• **WHAT THE EXERCISE ASKS**
Copy exactly the lines of the material below that run from the one containing "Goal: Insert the" through the one containing "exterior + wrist". Copy no other lines.

--

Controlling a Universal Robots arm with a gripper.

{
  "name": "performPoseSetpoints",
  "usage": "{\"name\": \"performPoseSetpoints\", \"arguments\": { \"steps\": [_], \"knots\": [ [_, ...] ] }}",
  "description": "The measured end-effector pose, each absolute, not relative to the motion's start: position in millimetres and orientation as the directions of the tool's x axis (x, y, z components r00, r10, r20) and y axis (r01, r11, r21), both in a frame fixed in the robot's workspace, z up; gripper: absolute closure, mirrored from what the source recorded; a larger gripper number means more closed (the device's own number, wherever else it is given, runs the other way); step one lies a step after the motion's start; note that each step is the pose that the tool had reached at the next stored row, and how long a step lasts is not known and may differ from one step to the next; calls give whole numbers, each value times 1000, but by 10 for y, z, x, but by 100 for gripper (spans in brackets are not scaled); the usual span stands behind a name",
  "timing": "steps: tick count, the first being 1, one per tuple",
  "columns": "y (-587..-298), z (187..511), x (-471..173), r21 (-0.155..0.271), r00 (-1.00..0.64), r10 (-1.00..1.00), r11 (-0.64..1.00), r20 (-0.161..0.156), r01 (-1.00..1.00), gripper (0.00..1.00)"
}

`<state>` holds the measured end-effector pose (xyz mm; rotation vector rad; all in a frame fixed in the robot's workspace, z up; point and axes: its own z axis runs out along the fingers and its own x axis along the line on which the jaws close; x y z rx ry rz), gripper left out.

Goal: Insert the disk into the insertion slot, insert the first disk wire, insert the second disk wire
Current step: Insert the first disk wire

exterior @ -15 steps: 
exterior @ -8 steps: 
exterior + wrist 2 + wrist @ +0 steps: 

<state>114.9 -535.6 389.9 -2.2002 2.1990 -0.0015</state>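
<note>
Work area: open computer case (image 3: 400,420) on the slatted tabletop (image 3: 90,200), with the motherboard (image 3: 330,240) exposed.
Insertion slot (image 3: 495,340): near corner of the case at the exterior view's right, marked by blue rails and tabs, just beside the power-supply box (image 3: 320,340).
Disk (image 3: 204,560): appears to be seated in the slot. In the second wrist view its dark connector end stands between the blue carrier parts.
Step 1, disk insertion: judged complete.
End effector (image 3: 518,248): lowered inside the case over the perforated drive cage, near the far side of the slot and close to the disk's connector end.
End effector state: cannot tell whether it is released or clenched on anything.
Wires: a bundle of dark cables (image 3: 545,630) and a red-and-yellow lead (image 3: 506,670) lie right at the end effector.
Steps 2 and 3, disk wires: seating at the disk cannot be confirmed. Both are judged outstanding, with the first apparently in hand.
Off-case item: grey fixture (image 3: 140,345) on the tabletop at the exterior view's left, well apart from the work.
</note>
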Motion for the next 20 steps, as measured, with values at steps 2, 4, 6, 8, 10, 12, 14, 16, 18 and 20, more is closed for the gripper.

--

• **RESPONSE**
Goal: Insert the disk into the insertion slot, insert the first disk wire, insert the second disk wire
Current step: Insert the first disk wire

exterior @ -15 steps: 
exterior @ -8 steps: 
exterior + wrist 2 + wrist @ +0 steps: 

The work is done, and the output is complete.